Failing in Love is a book by Juliette Sweeney which explores how failed relationships can be the springboard for successful ones later on. At just 60 pages it’s a quick read, but the reflection questions give you the opportunity to delve deeper into how you can apply what you’ve read to your own life. The wealth of personal experience included, as well as the writing style make it relatable and practical. It’s available to purchase on Amazon. Towards the end of Chapter 8, entitled ‘Let Me Love You,’ the reader is asked to ponder on the following questions: “What has your love created? What will your love create?” The reader is reminded that “true love is impactful” and they ought to consider “the kind of mark that you would like your love to leave on this world long after you’re gone.” This blog post looks at Hosea and Gomer’s story through the lens of the aforementioned questions.
“Then the Lord said to me, “Go and love your wife again, even though she commits adultery with another lover. This will illustrate that the Lord still loves Israel, even though the people have turned to other gods and love to worship them. So I bought her back for fifteen pieces of silver and five bushels of barley and a measure of wine. Then I said to her, “You must live in my house for many days and stop your prostitution.” (Hosea 3:1-3a, NLT)
As Christians, one thing we’re concerned about (and rightly so) is knowing God’s will. We’ll cheerfully add a ‘God-willing’ to the end of something we’re hoping to do, or utter ‘if God wills, then yes’ timidly to something we’re less inclined to do. When Hosea was asked to marry a prostitute (1:2) he probably wished there was ambiguity surrounding God’s request. Unfortunately, God makes it clear that Hosea’s marriage is to be symbolic of the relationship He has with Israel. I’m sure a prostitute wasn’t necessarily the wife he had in mind, yet his desire to do God’s will prevented him from being disobedient.
Your obedience shouldn’t be led by feelings.
It would be fair to assume that there would have been some shame and embarrassment associated with a prophet of God marrying someone with Gomer’s past. Things didn’t get easier for Hosea. Fast-forward to 3:1 and we can see that she’s retreated to her former lifestyle. Her unfaithfulness would have stung. If he had any thoughts of replacing her with someone of a more ‘suitable’ background, then he didn’t have time to entertain the idea. God insists that they reconcile; therefore, Hosea buys her back.
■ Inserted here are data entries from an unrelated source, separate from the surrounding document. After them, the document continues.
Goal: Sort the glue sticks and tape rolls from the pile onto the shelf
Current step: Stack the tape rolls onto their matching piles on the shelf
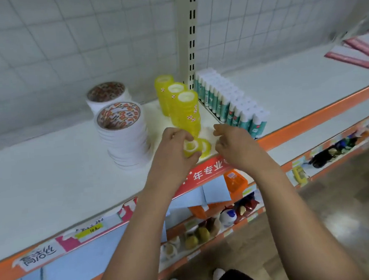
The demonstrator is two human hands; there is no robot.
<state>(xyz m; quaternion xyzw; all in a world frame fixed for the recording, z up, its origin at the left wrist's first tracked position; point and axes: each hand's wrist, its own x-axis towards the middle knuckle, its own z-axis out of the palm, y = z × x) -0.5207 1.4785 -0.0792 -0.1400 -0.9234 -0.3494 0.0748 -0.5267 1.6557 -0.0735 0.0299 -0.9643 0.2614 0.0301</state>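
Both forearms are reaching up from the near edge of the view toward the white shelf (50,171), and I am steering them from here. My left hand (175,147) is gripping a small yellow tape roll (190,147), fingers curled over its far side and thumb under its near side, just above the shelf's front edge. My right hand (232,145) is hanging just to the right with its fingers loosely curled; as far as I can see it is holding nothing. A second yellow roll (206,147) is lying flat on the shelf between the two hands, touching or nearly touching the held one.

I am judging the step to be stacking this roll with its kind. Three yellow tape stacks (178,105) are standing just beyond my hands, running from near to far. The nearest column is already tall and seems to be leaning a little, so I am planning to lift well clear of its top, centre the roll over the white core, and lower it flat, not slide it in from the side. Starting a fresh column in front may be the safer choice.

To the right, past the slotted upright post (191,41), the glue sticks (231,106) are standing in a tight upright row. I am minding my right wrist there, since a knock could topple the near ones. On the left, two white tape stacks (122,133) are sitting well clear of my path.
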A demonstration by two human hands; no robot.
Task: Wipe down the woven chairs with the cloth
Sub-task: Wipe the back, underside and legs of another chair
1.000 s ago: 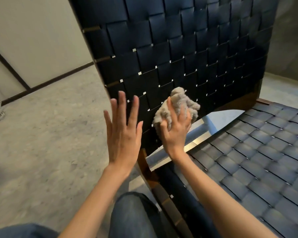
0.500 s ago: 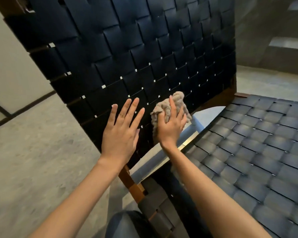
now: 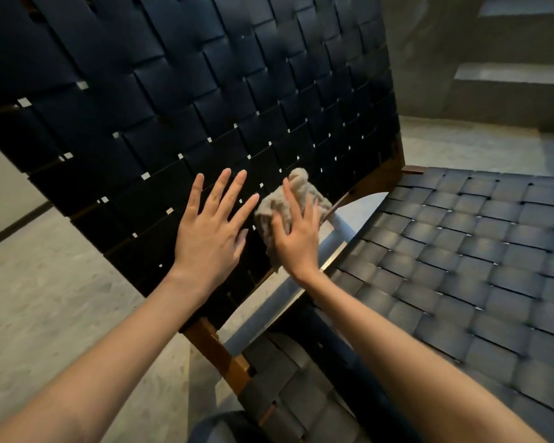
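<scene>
The cloth (image 3: 301, 191) is bunched under the right hand (image 3: 296, 243), low on the chair back (image 3: 205, 91), just above the gap that parts it from the seat (image 3: 461, 251). The right fingers (image 3: 287, 196) curve over the wad with the thumb tucked at its left side, so the hand holds it and presses it to the weave at once. The left hand (image 3: 208, 238) lies just beside it, fingers (image 3: 219, 190) straight and spread wide, holding nothing; it seems to brace the back, though whether the palm truly touches the straps cannot be told from this angle.

To do this pass well, I would judge:

- Spread the cloth flatter. A tight wad touches only the raised straps and skips the dips where they cross.
- Stroke along the straps, then across them, so dust in the small openings is drawn out rather than pushed in.
- Press with the left hand opposite the wiping force, as the back probably gives under pressure.
- Work in overlapping bands upward from this lower edge; most of the back above looks unreached, and the seat remains.
- Mind the wooden frame (image 3: 221, 350) at the lower corner, where dust tends to gather.
</scene>
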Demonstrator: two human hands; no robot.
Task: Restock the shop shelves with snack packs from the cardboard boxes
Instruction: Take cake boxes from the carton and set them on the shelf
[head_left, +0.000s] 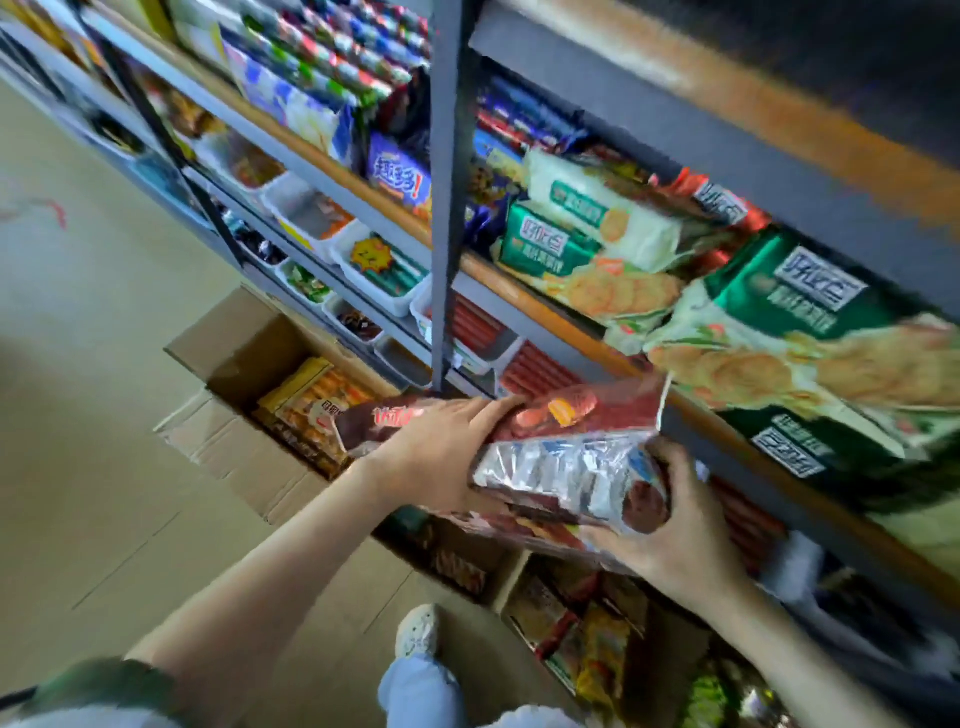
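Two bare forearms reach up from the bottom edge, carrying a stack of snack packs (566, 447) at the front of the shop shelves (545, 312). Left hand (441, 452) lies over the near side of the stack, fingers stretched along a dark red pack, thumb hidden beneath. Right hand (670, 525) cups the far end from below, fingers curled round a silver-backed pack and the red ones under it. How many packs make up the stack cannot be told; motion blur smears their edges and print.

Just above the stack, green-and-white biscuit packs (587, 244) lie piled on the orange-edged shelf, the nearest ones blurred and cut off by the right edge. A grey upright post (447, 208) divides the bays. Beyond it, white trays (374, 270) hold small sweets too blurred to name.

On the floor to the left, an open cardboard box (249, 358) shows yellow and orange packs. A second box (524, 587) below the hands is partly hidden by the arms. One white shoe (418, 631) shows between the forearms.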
This redemption mirrors Christ’s sacrifice on your behalf in spite of your unfaithfulness.
What Has Your Love Created?
Hosea’s story is a reminder that even when you do your utmost to ensure that your love creates a safe space for your spouse, there’s no guarantee it’ll be appreciated or reciprocated. Through his own experience Hosea was able to identify with just a fraction of the rejection that God feels on a daily basis. What I find interesting about this love story is Gomer’s blindness. What was so appealing about prostitution that she had to return to it? What was lacking in her marriage that she had to stray from it? Why wasn’t Hosea enough?
Given that Hosea’s marriage was intended to be a metaphor for God’s relationship with us, it’s unsurprising that Gomer was unfaithful. Looking at this story purely from a temporal rather than spiritual perspective (i.e. a marriage where one person has a particularly difficult/traumatic past), it’s easy to rationalise Gomer’s actions:
- Perhaps she didn’t know how to connect given that she was accustomed to fleeting, meaningless encounters
- Maybe she didn’t want to connect; committing to Hosea might have required more effort than she was willing to give
- It’s possible that she felt she didn’t deserve Hosea’s love; he belonged with someone ‘better’
It’s important to remember that your love can create the beauty of peace, warmth and faithfulness, and yet still reap the ugliness of hurt, rejection, and infidelity if the other person doesn’t reciprocate your efforts. However, you should never base the quality of your love on what they are displaying. Scripture is clear on exactly what your love should create and that should always be your standard.
- Ask yourself why you need to seek things outside your relationship (both romantic and spiritual). Romantically, have you communicated what’s missing to your significant other? Spiritually, have you asked God to show you how to be content with all that you have in Him so that you don’t need other gods?
- Reflect on how past experiences impact the quality of love you create/be sensitive to how the other person’s past experiences impact their quality of love.
- Strive for a 1 Corinthians 13 kind of love in spite of the challenges mentioned in (2) i.e. even if it’s easier to love ‘less’/give a lower quality of love, choose not to.
Hosea’s love was truly impactful and one that Gomer had probably never been exposed to hence her response. You too are Gomer… however, you can choose to respond differently. If you aren’t happy with what your love has created in the past, then there’s still time to ensure that what it will create in the future is better.